* WHAT YOU HAVE TO DO
Beginning at the line that contains "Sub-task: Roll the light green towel", reproduce every line to the end of the material without changing any of them.

##############################

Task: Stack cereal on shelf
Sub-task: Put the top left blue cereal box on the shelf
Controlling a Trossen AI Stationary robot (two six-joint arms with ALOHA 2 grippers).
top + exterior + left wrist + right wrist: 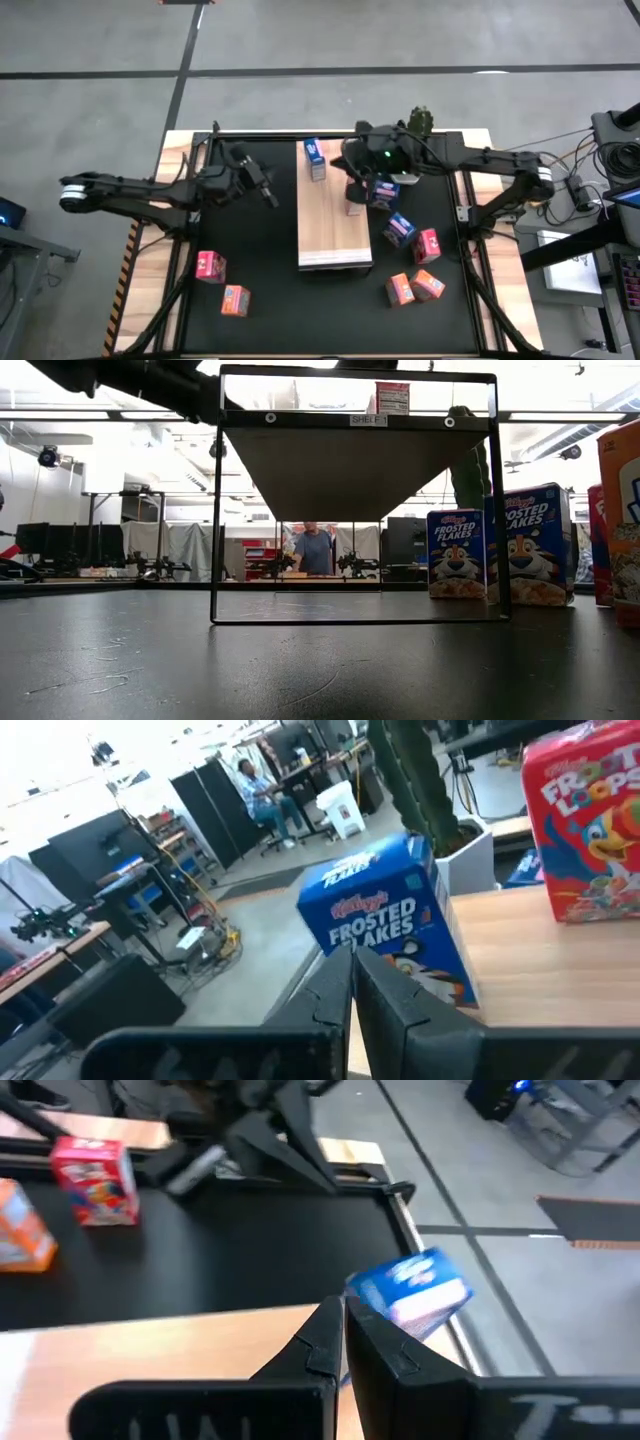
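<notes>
Right gripper (356,196) over shelf (335,240), fingers pressed together, empty | left gripper (268,192) idle at 9 o'clock, also closed | open, then fetch blue box (399,229) at 3 o'clock, set upright beside shelved box (315,157).

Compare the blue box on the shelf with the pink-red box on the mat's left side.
The blue box sits on the shelf, at its far end; the pink-red box stands on the black mat, not yet stacked. Their colours differ. Both are small upright cereal boxes.
</notes>
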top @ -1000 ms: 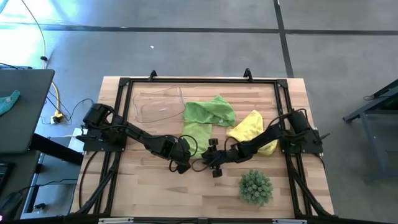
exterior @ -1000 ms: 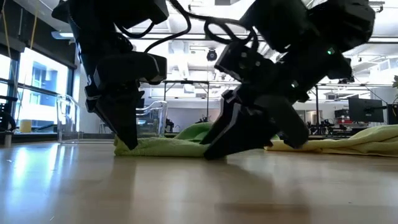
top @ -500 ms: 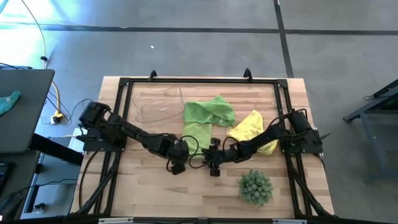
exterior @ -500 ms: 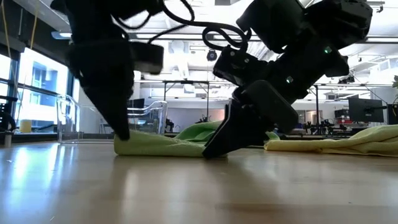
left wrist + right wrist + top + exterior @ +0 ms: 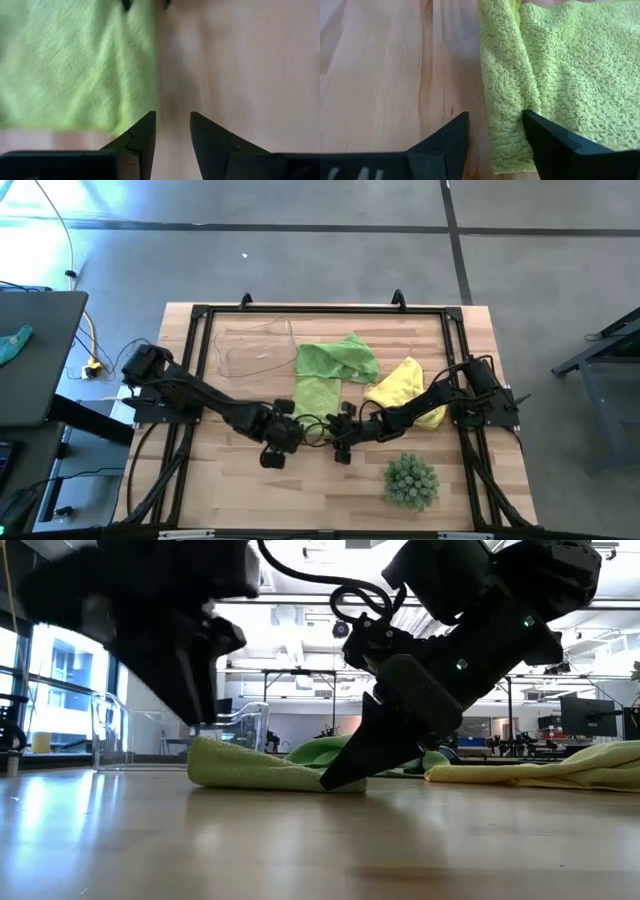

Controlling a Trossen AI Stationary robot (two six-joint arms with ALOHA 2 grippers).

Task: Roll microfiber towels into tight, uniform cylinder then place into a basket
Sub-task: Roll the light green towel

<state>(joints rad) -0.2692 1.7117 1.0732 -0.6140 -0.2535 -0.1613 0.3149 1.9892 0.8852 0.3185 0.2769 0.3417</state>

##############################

* RESPONSE TO THE EXERCISE
Sub-task: Roll the light green towel

<state>(joints rad) -0.2692 1.7117 1.0732 -0.6140 -0.2535 -0.1613 0.3149 1.9892 0.8852 0.3185 0.2769 0.3417</state>

The output given here is complete.